If you want to experience something of the real life of Cubans, the best places to stay are casas particulares, which are private houses licensed to offer lodging services to foreigners. A casa particular is basically a private family establishment that provides paid lodging, usually on a short-term basis. This type of establishment would more usually be called a bed and breakfast or vacation rental in other countries. In general, under this term, you can find full apartments and houses, rooms inside people's homes, mini-apartments or rooms with separate entrance (studio or efficiency-type rooms). The business may be operated either as a primary occupation or as a secondary source of income, and the staff often consists of the house's owners and members of their family who live there. Most casas have air conditioning and private baths. Many have minibars stocked with water, beer and soft drinks; and televisions. The cost of minibar items is similar to that charged in a restaurant (~US$1-2 for water, ~US$2-3 for a beer). Some casas also have WiFi.
Casas particulares are cheaper than hotels (average ~US$20-30/room high season; ~US$10-15 low season) and the food (breakfast ~US$4-5, dinner ~US$8-13) is almost always better than you would get in a hotel. Casas particulares are plentiful even in small towns; they are somewhat more expensive in Havana than elsewhere. Any service offered by a casa particular other than accommodation, such as driving you to the bus station, will be added to your bill, regardless of whether this is stated up front. Items such as bottled water supplied with your meal will also have a charge. Always make sure that you talk to the owner about what things will cost when you arrive to avoid unpleasant surprises later. These houses are under a lot of restrictions by the government, so make sure that you are staying at a legal "casa". A legal house will have a sticker on the front door (often a blue sign on a white background), you will notice these as you walk past houses. Upon arrival, the houseowner will need to take down your passport details and how long you will be staying for. Some Cubans do offer illegal accommodations and although they are cheaper, the quality of the food and service is generally lower. If found, the Cubans will risk a large fine and it is best to avoid illegal casas completely.
If travelling around the island, it is recommended to ask the casa owners if they have friends or family in the city you are going to.

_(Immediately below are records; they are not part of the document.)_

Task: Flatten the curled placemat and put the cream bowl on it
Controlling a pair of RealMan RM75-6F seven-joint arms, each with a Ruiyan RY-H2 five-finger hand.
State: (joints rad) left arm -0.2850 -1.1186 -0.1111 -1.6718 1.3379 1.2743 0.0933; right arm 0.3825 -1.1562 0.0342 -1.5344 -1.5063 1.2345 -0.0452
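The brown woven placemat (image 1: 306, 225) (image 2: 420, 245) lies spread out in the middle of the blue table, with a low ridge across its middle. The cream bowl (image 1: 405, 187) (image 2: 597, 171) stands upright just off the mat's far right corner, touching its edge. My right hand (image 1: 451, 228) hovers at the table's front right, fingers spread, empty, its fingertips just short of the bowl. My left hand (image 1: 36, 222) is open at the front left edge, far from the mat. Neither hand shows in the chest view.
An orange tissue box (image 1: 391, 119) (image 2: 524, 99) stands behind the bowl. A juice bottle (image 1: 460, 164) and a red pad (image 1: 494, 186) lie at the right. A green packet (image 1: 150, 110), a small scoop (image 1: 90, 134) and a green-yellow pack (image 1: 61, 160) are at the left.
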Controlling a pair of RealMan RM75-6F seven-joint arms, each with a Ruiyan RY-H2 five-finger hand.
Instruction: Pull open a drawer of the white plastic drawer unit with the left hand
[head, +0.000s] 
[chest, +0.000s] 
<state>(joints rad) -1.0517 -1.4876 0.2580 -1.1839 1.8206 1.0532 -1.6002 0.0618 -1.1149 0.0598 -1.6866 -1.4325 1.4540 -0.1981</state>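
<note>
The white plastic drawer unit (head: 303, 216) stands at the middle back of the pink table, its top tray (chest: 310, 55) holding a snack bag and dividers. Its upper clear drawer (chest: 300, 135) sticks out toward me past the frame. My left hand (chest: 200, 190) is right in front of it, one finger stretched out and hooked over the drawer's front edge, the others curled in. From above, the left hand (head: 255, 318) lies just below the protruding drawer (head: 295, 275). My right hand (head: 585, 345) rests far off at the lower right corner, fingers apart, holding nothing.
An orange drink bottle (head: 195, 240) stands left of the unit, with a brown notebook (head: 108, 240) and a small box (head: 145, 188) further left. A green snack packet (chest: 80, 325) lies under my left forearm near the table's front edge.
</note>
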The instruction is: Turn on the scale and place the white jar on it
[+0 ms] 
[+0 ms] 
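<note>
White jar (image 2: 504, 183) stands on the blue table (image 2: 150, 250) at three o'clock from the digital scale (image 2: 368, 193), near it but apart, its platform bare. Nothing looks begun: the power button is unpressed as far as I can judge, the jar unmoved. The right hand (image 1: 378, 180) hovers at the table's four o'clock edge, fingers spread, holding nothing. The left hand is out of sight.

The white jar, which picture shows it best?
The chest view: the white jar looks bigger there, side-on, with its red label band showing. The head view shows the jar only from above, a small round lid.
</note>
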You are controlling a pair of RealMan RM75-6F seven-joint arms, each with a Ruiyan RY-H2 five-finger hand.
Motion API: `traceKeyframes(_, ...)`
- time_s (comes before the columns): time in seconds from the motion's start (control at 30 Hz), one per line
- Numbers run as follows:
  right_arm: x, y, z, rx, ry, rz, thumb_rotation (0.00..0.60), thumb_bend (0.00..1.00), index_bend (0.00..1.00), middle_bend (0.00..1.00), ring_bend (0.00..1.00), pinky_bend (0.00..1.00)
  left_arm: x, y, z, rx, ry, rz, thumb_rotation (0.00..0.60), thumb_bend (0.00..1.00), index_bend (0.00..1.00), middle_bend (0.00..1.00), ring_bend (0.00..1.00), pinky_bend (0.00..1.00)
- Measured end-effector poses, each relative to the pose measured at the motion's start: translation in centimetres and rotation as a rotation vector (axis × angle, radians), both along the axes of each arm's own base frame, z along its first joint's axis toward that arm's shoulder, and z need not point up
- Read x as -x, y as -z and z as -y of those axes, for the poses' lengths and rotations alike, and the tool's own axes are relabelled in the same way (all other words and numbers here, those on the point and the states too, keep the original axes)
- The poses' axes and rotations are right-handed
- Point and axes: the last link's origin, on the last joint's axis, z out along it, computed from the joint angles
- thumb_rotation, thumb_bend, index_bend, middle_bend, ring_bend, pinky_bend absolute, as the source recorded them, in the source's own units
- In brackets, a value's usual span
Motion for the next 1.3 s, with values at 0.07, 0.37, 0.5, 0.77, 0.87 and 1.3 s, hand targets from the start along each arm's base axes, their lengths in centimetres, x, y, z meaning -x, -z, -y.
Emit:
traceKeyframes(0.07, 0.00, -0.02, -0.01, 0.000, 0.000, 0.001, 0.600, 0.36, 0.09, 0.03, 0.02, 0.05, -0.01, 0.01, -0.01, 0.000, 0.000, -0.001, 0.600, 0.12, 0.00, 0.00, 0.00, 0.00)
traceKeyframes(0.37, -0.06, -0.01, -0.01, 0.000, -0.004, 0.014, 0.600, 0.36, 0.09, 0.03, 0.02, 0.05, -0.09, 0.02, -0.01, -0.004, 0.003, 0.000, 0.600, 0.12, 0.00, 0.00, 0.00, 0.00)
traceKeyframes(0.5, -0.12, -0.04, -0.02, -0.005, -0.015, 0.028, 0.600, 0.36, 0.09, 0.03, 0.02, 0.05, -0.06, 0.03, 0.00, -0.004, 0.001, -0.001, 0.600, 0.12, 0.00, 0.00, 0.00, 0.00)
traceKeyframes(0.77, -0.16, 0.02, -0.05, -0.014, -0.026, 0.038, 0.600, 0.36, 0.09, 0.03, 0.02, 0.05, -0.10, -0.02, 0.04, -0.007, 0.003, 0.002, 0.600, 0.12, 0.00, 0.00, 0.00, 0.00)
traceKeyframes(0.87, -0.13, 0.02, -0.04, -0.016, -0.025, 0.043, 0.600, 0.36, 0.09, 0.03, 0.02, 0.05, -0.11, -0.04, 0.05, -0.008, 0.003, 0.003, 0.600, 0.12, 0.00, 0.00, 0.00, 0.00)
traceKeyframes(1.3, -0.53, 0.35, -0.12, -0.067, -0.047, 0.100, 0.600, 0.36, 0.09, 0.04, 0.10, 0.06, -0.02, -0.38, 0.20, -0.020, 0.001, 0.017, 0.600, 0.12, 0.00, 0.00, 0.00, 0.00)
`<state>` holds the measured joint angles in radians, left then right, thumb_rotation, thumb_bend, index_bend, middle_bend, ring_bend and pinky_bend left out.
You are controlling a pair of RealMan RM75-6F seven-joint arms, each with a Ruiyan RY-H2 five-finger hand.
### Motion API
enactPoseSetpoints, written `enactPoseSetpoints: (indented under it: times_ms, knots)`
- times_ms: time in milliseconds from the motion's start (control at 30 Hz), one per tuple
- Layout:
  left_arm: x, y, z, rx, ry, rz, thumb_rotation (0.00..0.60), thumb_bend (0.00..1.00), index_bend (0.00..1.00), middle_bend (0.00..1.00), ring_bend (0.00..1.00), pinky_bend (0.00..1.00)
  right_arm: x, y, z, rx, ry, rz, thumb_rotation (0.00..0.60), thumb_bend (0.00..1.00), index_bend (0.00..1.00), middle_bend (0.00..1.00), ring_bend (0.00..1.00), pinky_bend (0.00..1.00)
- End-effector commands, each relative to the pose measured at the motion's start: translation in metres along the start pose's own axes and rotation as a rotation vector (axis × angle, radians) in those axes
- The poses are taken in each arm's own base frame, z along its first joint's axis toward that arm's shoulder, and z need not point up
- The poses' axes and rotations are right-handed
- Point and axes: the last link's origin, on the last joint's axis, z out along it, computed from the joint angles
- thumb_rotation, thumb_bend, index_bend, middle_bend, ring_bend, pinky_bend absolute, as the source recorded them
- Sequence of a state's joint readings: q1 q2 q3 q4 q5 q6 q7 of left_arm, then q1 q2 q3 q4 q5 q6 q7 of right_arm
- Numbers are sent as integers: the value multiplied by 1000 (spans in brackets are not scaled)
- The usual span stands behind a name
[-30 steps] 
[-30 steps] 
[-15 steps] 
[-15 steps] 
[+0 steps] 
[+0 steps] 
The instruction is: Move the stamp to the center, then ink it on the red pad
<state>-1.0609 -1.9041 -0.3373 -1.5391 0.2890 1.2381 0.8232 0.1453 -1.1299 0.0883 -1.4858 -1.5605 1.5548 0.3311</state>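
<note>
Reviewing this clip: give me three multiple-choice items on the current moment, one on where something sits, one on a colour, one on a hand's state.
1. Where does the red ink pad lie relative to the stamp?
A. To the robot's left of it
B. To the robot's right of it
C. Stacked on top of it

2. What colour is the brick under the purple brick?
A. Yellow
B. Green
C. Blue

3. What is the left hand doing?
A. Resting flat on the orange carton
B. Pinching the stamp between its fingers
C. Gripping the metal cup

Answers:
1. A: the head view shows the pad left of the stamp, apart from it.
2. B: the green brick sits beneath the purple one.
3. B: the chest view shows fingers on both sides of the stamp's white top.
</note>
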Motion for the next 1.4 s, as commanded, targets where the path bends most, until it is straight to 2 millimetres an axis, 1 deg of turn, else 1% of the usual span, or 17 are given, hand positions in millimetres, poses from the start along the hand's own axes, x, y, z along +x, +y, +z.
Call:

There is a network of casas and the family will gladly organise for you to be met by their friends off the bus at your next destination. Because most casas particulares are small, rarely with room for more than about 5-6 guests, it is advisable for anyone wanting to stay at a bed and breakfast to make reservations well in advance of their travel date. Many casas particulares belong to associations, have a web presence, and are described in various books and travel guides. You can arrange your accommodation in advance, either by asking your host to recommend someone and by using a casa particular association (the party making the introduction will almost always receive a commission, which you end up paying as it will be included in the accommodation price). Some will let you book accommodation over the internet before your trip, and will go out of their way to arrange accommodation for you while you are there. You can make a reservation by calling ahead using either the casas phone or a public one. Alternatively, you can use a site specialised in vacation accommodation in Cuba like Casas de Cuba wildcaribe.com or BB Inn Vinales that let you search a house that suits your needs, check the availability of rooms on the dates that interest you and confirm your booking. Since mid-2016, the US government has permitted Airbnb to list accommodations in Cuba.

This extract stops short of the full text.